Print out all of the records exactly; no picture belongs in the result.

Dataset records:
________________
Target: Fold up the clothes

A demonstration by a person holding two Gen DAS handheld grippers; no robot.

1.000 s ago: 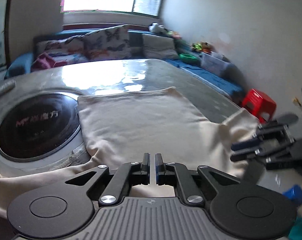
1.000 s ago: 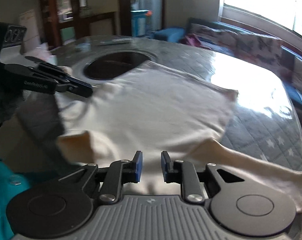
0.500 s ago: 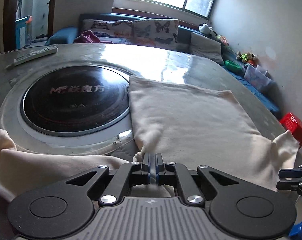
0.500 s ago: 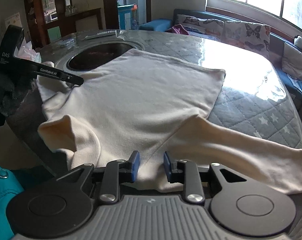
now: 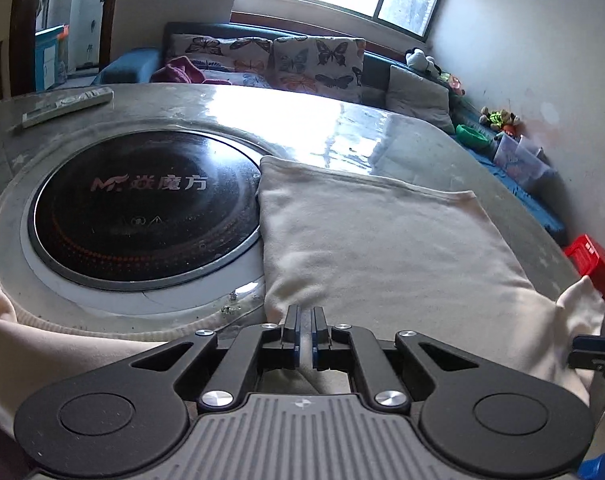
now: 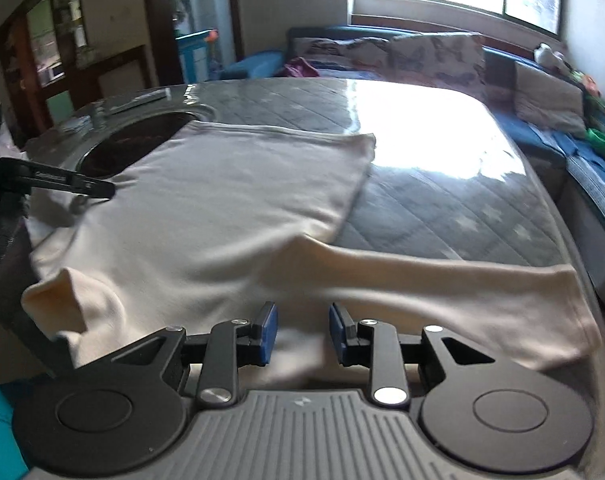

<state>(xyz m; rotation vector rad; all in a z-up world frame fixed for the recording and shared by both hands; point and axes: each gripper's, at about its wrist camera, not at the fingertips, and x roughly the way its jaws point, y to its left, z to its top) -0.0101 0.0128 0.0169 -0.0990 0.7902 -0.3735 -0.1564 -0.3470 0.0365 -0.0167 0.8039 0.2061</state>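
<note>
A cream long-sleeved top [image 5: 382, 248] lies spread on the round table, its hem toward the window. It also fills the right wrist view [image 6: 230, 208], one sleeve [image 6: 442, 280] stretched out to the right. My left gripper [image 5: 304, 320] is shut on the top's near edge by the left shoulder. My right gripper [image 6: 300, 328] is open, its jaws over the near edge of the top by the right shoulder, holding nothing. The left gripper shows in the right wrist view [image 6: 102, 190] at the far left, and the right gripper's fingers [image 5: 590, 346] at the right edge of the left wrist view.
A round black induction hob [image 5: 142, 208] is set in the table [image 6: 442, 152] to the left of the top. A remote control [image 5: 68, 106] lies at the table's far left. A sofa with butterfly cushions [image 5: 286, 58] stands behind, a red stool [image 5: 592, 266] at the right.
The right gripper's jaws have opened wider over the near edge of the top. The left gripper has stayed shut on the cloth and swung its view further left over the hob.
</note>
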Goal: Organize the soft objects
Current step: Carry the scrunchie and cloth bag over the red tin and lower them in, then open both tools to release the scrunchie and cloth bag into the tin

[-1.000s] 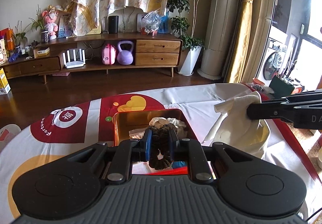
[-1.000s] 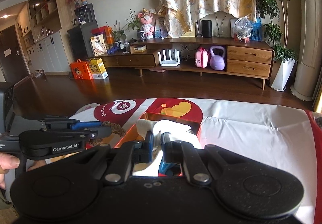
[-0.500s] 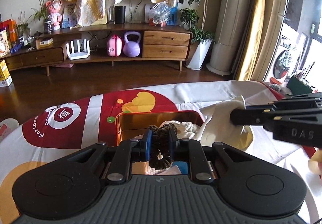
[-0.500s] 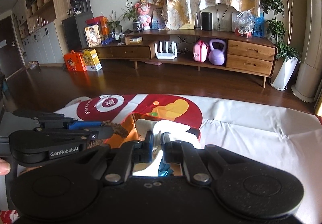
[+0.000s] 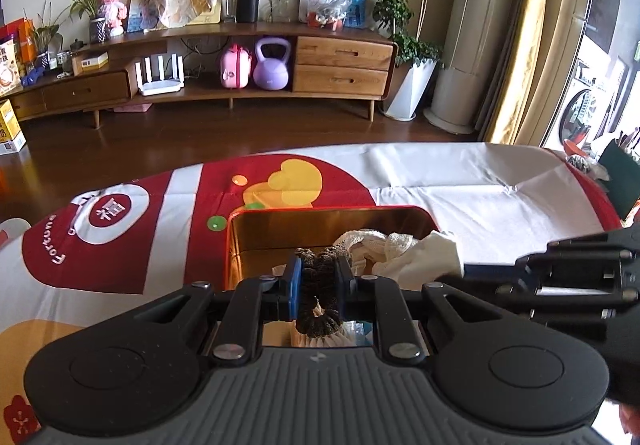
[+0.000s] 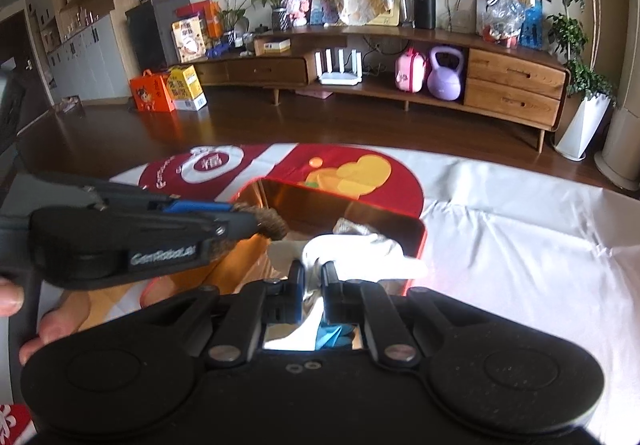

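Note:
A gold-lined tin box with a red rim stands on the table. My left gripper is shut on a dark brown scrunchie, held just over the box's near side. My right gripper is shut on a white cloth that drapes into the box; the same cloth shows at the right gripper's tip in the left wrist view. A pale lacy fabric lies inside the box. In the right wrist view the left gripper reaches in from the left with the scrunchie.
The table wears a white cloth with red and yellow prints. Something blue lies under the white cloth near the right gripper's fingers. A hand holds the left gripper. Beyond the table's far edge lie a wooden floor and a long sideboard.
Both grippers have sunk toward the tin box, carrying scrunchie and white cloth. The right gripper's cloth, earlier hanging high beside the box, now reaches into it.

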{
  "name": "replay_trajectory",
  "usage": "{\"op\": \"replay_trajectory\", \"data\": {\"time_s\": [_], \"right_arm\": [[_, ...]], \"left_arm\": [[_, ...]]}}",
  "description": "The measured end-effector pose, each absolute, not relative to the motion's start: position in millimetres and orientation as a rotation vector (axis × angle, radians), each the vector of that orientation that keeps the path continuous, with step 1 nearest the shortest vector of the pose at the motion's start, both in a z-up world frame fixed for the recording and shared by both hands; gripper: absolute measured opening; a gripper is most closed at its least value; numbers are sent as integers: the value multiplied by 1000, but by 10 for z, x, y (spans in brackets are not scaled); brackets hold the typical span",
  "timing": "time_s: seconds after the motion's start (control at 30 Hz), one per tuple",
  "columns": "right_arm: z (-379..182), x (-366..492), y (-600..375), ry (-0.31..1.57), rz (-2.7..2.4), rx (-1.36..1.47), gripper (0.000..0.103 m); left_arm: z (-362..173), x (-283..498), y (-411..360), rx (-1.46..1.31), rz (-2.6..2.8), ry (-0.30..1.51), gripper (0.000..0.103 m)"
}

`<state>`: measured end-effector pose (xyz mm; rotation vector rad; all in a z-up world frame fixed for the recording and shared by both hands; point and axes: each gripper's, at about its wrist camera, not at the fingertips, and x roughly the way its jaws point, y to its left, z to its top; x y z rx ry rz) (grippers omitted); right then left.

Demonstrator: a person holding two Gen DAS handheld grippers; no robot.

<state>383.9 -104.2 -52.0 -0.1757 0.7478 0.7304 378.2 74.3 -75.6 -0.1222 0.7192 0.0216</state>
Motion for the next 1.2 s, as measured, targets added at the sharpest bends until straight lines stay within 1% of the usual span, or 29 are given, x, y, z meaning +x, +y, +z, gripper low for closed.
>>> {"op": "replay_trajectory", "data": {"time_s": [0.5, 0.67, 0.9, 1.1, 1.17, 1.2], "right_arm": [[-820, 3898, -1003, 822, 704, -169, 9], [-852, 3877, -1010, 829, 690, -162, 17], [-844, 3839, -1024, 840, 678, -163, 21], [-803, 3768, -1051, 835, 675, -167, 29], [-778, 3743, -1062, 830, 674, -170, 34], [-764, 3732, -1067, 826, 673, -172, 34]], "left_arm": [[-1062, 3946, 671, -131, -1, 782, 17], [-1130, 3962, 684, -153, -18, 816, 17], [-1144, 3919, 693, -178, -22, 842, 17], [-1110, 3862, 693, -176, -7, 858, 18], [-1089, 3837, 686, -170, -2, 858, 19], [-1077, 3822, 684, -167, 1, 855, 20]]}}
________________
## Written solution:
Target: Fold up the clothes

A demonstration by a person holding two Gen DAS handheld grippers; no robot.

1.000 s ago: 
1.000 s ago: 
0.500 s ago: 
0.500 s ago: 
now: 
now: 

<state>(xyz m; rotation vector rad; all in a z-up world frame fixed for the recording and shared by both hands; point and axes: each gripper's, at about its wrist camera, not at the fingertips, and x roughly the way its jaws point, y to its left, z to its top) -0.0101 0.0128 0.0169 -0.0990 0.7902 -0.3735 -0.1564 -0.3470 0.0365 -0.0167 0.8039 0.2061</state>
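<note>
A cream long-sleeved top [image 5: 382, 248] lies spread on the round table, its hem toward the window. It also fills the right wrist view [image 6: 230, 208], one sleeve [image 6: 442, 280] stretched out to the right. My left gripper [image 5: 304, 320] is shut on the top's near edge by the left shoulder. My right gripper [image 6: 300, 328] is open, its jaws over the near edge of the top by the right shoulder, holding nothing. The left gripper shows in the right wrist view [image 6: 102, 190] at the far left, and the right gripper's fingers [image 5: 590, 346] at the right edge of the left wrist view.
A round black induction hob [image 5: 142, 208] is set in the table [image 6: 442, 152] to the left of the top. A remote control [image 5: 68, 106] lies at the table's far left. A sofa with butterfly cushions [image 5: 286, 58] stands behind, a red stool [image 5: 592, 266] at the right.
The right gripper's jaws have opened wider over the near edge of the top. The left gripper has stayed shut on the cloth and swung its view further left over the hob.
</note>
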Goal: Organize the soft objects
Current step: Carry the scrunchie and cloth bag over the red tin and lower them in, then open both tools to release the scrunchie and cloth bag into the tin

[-1.000s] 
[-1.000s] 
[-0.500s] 
[-0.500s] 
[+0.000s] 
[+0.000s] 

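Note:
A gold-lined tin box with a red rim stands on the table. My left gripper is shut on a dark brown scrunchie, held just over the box's near side. My right gripper is shut on a white cloth that drapes into the box; the same cloth shows at the right gripper's tip in the left wrist view. A pale lacy fabric lies inside the box. In the right wrist view the left gripper reaches in from the left with the scrunchie.
The table wears a white cloth with red and yellow prints. Something blue lies under the white cloth near the right gripper's fingers. A hand holds the left gripper. Beyond the table's far edge lie a wooden floor and a long sideboard.
Both grippers have sunk toward the tin box, carrying scrunchie and white cloth. The right gripper's cloth, earlier hanging high beside the box, now reaches into it.
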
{
  "name": "replay_trajectory",
  "usage": "{\"op\": \"replay_trajectory\", \"data\": {\"time_s\": [_], \"right_arm\": [[_, ...]], \"left_arm\": [[_, ...]]}}",
  "description": "The measured end-effector pose, each absolute, not relative to the motion's start: position in millimetres and orientation as a rotation vector (axis × angle, radians), each the vector of that orientation that keeps the path continuous, with step 1 nearest the shortest vector of the pose at the motion's start, both in a z-up world frame fixed for the recording and shared by both hands; gripper: absolute measured opening; a gripper is most closed at its least value; numbers are sent as integers: the value multiplied by 1000, but by 10 for z, x, y (spans in brackets are not scaled); brackets hold the typical span",
  "timing": "time_s: seconds after the motion's start (control at 30 Hz), one per tuple",
  "columns": "right_arm: z (-379..182), x (-366..492), y (-600..375), ry (-0.31..1.57), rz (-2.7..2.4), rx (-1.36..1.47), gripper (0.000..0.103 m); left_arm: z (-362..173), x (-283..498), y (-411..360), rx (-1.46..1.31), rz (-2.6..2.8), ry (-0.30..1.51), gripper (0.000..0.103 m)"
}

`<state>`: measured end-effector pose (xyz mm; rotation vector rad; all in a z-up world frame fixed for the recording and shared by both hands; point and axes: each gripper's, at about its wrist camera, not at the fingertips, and x roughly the way its jaws point, y to its left, z to its top; x y z rx ry rz) (grippers omitted); right then left.

Demonstrator: a person holding two Gen DAS handheld grippers; no robot.

<state>383.9 -104.2 -52.0 -0.1757 0.7478 0.7304 378.2 74.3 -75.6 -0.1222 0.7192 0.0216</state>
Motion for the next 1.2 s, as measured, targets added at the sharpest bends until straight lines stay within 1% of the usual span, or 29 are given, x, y, z meaning +x, +y, +z, gripper low for closed.
>>> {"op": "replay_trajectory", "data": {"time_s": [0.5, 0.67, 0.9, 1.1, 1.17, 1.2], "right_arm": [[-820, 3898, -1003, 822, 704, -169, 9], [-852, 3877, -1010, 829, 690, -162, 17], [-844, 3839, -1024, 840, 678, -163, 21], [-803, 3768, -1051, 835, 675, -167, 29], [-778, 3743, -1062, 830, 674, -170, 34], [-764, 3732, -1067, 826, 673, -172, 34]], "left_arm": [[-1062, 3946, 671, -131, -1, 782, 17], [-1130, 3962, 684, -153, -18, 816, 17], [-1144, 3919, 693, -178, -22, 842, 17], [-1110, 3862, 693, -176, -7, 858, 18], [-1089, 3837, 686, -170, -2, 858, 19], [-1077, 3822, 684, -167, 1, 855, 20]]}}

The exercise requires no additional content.